Spider-pathogenic fungi within Hypocreales (Ascomycota): their current nomenclature, diversity, and distribution

  • Bhushan ShresthaEmail author
  • Alena Kubátová
  • Eiji Tanaka
  • Junsang Oh
  • Deok-Hyo Yoon
  • Jae-Mo Sung
  • Gi-Ho SungEmail author
Review

Abstract

Spider-pathogenic fungi are widely distributed in the world. Our review shows at least eighty six spider- and harvestman-pathogenic fungi that are currently accommodated in genera Akanthomyces Lebert, Beauveria Vuill., Clonostachys Corda, Cordyceps Fr., Engyodontium de Hoog, Gibellula Cavara, Hevansia Luangsa-ard et al., Hirsutella Pat., Hymenostilbe Petch, Lecanicillium W. Gams & Zare, Ophiocordyceps Petch, Purpureocillium Luangsa-ard et al., and Torrubiella Boud. within Hypocreales.
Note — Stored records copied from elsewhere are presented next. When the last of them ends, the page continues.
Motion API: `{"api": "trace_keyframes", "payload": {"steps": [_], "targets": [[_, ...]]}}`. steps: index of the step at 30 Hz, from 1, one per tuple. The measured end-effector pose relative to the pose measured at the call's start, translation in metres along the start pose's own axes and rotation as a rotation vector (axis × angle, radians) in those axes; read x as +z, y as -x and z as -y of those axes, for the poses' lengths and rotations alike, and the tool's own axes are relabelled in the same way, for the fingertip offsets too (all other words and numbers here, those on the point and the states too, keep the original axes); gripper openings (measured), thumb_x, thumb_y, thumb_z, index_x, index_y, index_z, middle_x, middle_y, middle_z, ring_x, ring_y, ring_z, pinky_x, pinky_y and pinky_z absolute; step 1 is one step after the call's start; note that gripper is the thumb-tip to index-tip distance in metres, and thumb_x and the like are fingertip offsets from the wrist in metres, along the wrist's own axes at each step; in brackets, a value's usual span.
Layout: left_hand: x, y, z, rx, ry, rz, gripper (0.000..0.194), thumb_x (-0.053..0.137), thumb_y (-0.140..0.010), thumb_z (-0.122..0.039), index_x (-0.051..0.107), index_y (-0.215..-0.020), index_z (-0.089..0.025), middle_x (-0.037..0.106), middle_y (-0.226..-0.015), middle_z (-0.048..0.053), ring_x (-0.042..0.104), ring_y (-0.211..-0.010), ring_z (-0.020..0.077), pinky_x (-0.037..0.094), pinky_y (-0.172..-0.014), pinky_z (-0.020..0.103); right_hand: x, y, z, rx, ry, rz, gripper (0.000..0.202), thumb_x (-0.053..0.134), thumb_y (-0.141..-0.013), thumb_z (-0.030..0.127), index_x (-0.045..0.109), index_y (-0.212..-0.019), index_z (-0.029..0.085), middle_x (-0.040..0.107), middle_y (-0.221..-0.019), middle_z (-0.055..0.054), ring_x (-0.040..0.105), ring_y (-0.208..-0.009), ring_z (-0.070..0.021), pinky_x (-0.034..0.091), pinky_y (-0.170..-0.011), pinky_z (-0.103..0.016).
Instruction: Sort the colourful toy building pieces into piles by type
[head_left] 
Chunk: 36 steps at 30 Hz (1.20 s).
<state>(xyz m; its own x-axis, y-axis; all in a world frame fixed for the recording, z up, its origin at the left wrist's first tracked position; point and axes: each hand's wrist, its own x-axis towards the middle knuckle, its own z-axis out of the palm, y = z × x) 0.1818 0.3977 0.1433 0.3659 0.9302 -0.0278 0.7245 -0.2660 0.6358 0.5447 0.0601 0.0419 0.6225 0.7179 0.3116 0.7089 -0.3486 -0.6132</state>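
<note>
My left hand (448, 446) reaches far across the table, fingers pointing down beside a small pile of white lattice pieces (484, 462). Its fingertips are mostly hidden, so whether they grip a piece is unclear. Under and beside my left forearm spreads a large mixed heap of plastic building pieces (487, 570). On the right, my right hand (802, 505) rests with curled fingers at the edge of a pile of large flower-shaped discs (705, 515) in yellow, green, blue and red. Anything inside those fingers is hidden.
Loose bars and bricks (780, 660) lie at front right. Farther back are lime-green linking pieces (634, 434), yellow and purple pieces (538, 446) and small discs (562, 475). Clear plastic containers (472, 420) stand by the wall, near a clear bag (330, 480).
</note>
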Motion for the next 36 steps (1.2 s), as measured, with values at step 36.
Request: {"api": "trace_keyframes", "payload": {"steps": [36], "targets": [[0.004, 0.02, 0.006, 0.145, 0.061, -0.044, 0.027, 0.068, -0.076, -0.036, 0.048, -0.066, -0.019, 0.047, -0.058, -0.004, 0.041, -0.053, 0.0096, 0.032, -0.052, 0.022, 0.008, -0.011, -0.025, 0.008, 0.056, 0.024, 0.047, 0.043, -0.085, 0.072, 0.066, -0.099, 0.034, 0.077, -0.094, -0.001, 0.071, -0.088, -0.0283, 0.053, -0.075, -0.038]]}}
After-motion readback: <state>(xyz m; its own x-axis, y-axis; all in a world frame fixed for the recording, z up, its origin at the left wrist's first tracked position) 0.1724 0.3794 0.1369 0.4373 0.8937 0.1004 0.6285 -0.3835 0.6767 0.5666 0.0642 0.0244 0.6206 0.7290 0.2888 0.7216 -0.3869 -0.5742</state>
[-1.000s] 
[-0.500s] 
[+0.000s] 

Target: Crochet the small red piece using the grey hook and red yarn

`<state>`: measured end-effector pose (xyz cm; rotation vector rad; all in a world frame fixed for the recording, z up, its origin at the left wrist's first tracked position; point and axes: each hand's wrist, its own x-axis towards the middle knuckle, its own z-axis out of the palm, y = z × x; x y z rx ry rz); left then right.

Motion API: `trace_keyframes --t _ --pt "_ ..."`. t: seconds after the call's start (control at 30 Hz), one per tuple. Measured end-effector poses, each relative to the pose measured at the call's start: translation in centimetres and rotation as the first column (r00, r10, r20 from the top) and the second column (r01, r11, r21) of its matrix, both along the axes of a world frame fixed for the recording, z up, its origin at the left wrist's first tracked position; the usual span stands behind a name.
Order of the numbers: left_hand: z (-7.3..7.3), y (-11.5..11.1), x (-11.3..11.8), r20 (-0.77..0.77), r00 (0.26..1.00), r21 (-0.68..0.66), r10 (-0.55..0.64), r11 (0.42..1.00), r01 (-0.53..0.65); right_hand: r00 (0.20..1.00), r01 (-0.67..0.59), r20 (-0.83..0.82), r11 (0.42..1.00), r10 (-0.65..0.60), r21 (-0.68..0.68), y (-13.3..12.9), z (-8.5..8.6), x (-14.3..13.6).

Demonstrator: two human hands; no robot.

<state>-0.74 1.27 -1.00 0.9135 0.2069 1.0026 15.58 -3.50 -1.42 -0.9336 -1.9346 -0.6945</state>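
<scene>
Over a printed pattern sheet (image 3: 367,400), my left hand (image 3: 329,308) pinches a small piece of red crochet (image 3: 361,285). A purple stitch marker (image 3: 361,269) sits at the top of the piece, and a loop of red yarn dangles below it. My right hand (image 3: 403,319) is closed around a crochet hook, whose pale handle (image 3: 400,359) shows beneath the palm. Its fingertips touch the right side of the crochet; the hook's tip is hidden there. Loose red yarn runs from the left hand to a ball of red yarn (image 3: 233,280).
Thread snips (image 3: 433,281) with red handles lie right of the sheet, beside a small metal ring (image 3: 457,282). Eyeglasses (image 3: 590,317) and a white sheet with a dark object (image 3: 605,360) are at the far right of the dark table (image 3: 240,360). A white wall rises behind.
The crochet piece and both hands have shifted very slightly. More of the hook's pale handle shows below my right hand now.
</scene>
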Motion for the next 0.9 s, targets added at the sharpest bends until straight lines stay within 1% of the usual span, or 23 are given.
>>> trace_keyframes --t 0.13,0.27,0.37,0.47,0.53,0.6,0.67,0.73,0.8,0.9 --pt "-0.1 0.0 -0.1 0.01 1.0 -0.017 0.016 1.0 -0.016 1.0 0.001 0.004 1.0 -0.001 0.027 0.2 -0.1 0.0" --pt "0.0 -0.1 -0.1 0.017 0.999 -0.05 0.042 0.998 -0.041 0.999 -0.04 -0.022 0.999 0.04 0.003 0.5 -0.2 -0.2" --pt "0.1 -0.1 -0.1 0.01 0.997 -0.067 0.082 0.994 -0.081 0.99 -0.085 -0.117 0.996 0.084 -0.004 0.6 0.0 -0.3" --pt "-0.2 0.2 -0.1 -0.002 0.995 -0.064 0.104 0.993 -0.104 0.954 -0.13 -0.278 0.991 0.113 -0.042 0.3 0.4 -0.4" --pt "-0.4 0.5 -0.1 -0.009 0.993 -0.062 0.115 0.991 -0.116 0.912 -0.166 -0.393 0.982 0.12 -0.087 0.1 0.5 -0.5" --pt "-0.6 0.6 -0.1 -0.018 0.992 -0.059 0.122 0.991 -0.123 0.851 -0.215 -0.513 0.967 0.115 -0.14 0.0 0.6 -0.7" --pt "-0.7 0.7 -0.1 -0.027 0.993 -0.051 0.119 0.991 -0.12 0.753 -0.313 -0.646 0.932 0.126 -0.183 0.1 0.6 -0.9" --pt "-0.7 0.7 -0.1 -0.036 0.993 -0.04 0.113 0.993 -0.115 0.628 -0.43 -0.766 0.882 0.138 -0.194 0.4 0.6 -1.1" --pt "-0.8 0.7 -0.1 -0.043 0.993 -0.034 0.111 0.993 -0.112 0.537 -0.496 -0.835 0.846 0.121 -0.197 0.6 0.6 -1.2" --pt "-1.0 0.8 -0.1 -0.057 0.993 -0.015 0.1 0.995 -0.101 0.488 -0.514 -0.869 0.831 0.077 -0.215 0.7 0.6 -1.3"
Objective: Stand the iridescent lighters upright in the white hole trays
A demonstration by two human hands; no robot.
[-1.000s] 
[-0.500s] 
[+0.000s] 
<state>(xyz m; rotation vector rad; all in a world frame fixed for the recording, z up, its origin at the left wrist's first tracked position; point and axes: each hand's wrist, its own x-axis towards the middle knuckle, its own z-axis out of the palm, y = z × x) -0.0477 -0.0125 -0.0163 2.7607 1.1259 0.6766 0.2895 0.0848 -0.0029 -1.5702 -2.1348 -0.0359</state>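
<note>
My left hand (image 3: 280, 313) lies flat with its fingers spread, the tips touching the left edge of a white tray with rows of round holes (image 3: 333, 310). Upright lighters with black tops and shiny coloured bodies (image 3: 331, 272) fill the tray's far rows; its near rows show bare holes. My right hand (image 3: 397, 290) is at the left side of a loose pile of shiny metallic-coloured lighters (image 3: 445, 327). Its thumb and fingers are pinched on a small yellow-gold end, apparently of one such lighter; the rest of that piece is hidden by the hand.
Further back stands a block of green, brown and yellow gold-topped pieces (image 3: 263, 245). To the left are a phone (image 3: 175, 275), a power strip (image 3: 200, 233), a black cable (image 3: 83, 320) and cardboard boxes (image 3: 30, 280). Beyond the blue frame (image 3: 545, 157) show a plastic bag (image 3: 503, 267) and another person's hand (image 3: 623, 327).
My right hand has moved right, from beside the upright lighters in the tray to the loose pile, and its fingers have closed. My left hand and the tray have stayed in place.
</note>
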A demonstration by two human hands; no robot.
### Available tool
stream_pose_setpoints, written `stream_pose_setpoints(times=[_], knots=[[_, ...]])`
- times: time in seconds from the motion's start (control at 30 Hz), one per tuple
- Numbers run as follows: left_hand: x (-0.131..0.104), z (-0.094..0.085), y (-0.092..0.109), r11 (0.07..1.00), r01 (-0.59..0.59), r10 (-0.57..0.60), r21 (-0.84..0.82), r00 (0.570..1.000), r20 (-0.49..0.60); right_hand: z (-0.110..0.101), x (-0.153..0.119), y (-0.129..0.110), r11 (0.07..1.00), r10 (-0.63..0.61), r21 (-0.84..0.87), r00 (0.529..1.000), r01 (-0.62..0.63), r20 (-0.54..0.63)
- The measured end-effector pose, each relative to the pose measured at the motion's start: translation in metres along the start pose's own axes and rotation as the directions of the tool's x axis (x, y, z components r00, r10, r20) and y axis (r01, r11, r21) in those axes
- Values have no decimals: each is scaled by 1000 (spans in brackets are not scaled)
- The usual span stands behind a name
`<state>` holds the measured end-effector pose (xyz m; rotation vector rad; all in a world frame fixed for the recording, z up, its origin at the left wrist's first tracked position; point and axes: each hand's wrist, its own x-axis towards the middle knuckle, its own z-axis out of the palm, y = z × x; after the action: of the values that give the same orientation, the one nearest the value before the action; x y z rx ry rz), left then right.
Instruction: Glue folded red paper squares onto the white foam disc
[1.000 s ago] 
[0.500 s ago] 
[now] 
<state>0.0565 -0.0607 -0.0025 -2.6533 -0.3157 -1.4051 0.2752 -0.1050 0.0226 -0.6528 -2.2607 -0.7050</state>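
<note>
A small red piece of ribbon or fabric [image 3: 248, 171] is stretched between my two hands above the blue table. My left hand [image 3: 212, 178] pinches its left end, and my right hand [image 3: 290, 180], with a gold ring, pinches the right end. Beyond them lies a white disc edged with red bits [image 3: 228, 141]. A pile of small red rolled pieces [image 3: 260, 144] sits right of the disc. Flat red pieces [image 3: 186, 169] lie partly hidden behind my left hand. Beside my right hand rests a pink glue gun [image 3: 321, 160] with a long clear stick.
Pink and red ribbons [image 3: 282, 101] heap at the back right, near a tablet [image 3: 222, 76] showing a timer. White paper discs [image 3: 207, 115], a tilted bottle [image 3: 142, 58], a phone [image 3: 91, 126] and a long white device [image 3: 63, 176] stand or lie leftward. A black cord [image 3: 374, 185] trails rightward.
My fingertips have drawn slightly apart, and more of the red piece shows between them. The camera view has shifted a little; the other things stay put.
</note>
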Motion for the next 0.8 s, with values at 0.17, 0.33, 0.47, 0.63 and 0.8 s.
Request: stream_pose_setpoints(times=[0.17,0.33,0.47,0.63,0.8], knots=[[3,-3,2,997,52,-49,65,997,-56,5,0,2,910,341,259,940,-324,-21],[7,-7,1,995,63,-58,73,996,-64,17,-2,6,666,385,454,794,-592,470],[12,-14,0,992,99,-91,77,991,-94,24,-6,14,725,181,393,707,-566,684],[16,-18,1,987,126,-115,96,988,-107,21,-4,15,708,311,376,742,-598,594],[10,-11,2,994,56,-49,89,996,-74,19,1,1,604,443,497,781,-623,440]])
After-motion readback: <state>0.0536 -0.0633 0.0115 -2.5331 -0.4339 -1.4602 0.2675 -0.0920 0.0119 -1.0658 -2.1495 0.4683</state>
Akanthomyces neoaraneogenum (W.H. Chen, Y.F. Han, J.D. Liang, Z.Q. Liang & D.C. Jin) W.H. Chen, Y.F. Han & Z.Q. Liang, comb. nov. is also proposed here. Among the genera, Gibellula, Hevansia, Torrubiella, and Akanthomyces are exclusively or dominantly spider pathogens. Gibellula pulchra, G. leiopus, P. atypicola, A. aranearum, and T. aranicida are some of the cosmopolitan spider-pathogenic fungi. A total of twenty spider families and two harvestman families are known to be parasitized by hypocrealean fungi. Spider-pathogenic fungi are known from diverse areas of Europe, and Central and South America, but are only known from limited parts in Asia and Africa. However, east and southeast Asia shows the highest richness of spider-pathogenic fungi. Among three entomogenous families within Hypocreales, we show that the majority of the spider pathogens are distributed in Cordycipitaceae while a few in Ophiocordycipitaceae, but none in the family Clavicipitaceae. Through this review, we show that spiders constitute one of the major host groups of arthropod-associated fungi and hope a continuous interest will be generated to utilize such fungal resources through in vitro growth and extraction of useful bio-active secondary metabolites (extrolites).

Keywords

Arachnids Araneogenous fungi Arthropod-pathogenic fungi Fungal resource New combination 

Notes

Acknowledgments

Biodiversity Heritage Library is kindly acknowledged for reuse of Figs. 1 and 6 (left) (contributed by University Library, University of Illinois, Urbana Champaign), Figs. 3, 9, and 10 (contributed by New York Botanical Garden, LuEsther T. Mertz Library), Fig. 4 (contributed by Smithsonian Libraries), Fig. 5 (left) (contributed by NCSU Libraries), Fig. 6 (right) (contributed by MBLWHOI Library), and Figs. 7 and 8 (left) (contributed by Missouri Botanical Garden, Peter H. Raven Library) with due acknowledgement to the contributing institutes. David Minter (Cyberliber) (Fig. 2), Journal of Japanese Botany (Fig. 5, right) and Nerthus and DigiZeitschriften (Fig. 8, right) are also kindly acknowledged for permission to use the figures. Two anonymous reviewers are kindly thanked for insightful comments and suggestions.

Funding

This research was supported by the Bio-industry Technology Development Program (316025-05) of IPET (Korea Institute of Planning and Evaluation for Technology in Food, Agriculture, Forestry and Fisheries) of Ministry for Food, Agriculture, Forestry and Fisheries, Republic of Korea.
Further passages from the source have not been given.